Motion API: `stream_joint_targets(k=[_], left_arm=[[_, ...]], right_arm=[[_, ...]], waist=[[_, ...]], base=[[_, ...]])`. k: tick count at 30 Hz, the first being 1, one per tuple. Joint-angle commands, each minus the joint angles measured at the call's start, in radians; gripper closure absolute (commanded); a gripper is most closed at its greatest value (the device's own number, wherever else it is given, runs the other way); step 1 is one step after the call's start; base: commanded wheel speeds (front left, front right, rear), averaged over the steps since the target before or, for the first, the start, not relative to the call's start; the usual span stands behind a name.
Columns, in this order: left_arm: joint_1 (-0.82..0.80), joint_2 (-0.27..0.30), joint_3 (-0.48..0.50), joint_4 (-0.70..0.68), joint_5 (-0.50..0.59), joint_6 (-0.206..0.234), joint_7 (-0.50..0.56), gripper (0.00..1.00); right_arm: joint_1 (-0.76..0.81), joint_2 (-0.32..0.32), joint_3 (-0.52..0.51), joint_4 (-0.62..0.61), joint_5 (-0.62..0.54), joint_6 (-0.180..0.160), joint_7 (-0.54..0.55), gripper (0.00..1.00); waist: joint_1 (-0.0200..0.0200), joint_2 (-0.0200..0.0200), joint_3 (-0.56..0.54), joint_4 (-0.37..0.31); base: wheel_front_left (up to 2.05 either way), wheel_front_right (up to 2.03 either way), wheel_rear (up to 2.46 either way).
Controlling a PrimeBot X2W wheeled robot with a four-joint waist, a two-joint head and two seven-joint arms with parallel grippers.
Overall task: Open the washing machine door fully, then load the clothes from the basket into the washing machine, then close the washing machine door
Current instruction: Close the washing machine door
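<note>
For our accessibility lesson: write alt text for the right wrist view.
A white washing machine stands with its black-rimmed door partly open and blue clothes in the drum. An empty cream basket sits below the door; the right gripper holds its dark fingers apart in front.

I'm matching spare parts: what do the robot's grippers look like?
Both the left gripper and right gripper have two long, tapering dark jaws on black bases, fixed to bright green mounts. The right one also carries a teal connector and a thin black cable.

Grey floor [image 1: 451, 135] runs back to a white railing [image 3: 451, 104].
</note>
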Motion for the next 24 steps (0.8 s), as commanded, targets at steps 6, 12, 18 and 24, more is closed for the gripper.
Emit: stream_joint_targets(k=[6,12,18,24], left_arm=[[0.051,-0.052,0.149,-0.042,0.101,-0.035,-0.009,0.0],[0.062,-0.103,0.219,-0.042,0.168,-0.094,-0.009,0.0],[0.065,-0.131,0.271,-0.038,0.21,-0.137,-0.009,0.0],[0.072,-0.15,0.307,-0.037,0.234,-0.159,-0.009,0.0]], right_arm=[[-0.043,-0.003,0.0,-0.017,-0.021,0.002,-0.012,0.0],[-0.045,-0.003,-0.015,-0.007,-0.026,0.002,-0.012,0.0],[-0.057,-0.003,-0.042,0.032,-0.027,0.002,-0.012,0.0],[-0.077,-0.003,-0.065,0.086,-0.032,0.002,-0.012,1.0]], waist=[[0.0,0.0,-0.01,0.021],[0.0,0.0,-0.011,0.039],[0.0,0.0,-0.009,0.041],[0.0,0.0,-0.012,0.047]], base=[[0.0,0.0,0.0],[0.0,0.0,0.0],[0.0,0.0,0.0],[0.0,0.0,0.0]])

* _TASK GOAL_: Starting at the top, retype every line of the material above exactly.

* _SOLUTION_:
Motion API: `stream_joint_targets(k=[_], left_arm=[[_, ...]], right_arm=[[_, ...]], waist=[[_, ...]], base=[[_, ...]])`. k: tick count at 30 Hz, the first being 1, one per tuple. Joint-angle commands, each minus the joint angles measured at the call's start, in radians; gripper closure absolute (commanded); a gripper is most closed at its greatest value (the device's own number, wherever else it is given, runs the other way); step 1 is one step after the call's start; base: commanded wheel speeds (front left, front right, rear), averaged over the steps since the target before or, for the first, the start, not relative to the call's start; the usual span stands behind a name.
Columns, in this order: left_arm: joint_1 (-0.82..0.80), joint_2 (-0.27..0.30), joint_3 (-0.48..0.50), joint_4 (-0.70..0.68), joint_5 (-0.50..0.59), joint_6 (-0.206..0.234), joint_7 (-0.50..0.56), gripper (0.00..1.00); right_arm: joint_1 (-0.76..0.81), joint_2 (-0.32..0.32), joint_3 (-0.52..0.51), joint_4 (-0.62..0.61), joint_5 (-0.62..0.54), joint_6 (-0.180..0.160), joint_7 (-0.54..0.55), gripper (0.00..1.00); waist: joint_1 (-0.0200..0.0200), joint_2 (-0.0200..0.0200), joint_3 (-0.56..0.54), joint_4 (-0.37..0.31); base: wheel_front_left (up to 2.05 either way), wheel_front_right (up to 2.03 either way), wheel_rear (up to 2.46 either way).
Controlling a PrimeBot X2W wheeled robot with a four-joint waist, a two-joint head and two seven-joint arms with parallel grippers.
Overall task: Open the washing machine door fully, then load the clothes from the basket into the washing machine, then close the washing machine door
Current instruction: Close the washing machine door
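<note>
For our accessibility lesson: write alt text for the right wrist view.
A white washing machine stands with its black-rimmed door partly open and blue clothes in the drum. An empty cream basket sits below the door; the right gripper holds its dark fingers apart in front.

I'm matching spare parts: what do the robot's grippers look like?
Both the left gripper and right gripper have two long, tapering dark jaws on black bases, fixed to bright green mounts. The right one also carries a teal connector and a thin black cable.

Grey floor [image 1: 451, 135] runs back to a white railing [image 3: 451, 104].
</note>
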Motion for the next 24 steps (0.8 s), as commanded, targets at steps 6, 12, 18 and 24, more is closed for the gripper.
Emit: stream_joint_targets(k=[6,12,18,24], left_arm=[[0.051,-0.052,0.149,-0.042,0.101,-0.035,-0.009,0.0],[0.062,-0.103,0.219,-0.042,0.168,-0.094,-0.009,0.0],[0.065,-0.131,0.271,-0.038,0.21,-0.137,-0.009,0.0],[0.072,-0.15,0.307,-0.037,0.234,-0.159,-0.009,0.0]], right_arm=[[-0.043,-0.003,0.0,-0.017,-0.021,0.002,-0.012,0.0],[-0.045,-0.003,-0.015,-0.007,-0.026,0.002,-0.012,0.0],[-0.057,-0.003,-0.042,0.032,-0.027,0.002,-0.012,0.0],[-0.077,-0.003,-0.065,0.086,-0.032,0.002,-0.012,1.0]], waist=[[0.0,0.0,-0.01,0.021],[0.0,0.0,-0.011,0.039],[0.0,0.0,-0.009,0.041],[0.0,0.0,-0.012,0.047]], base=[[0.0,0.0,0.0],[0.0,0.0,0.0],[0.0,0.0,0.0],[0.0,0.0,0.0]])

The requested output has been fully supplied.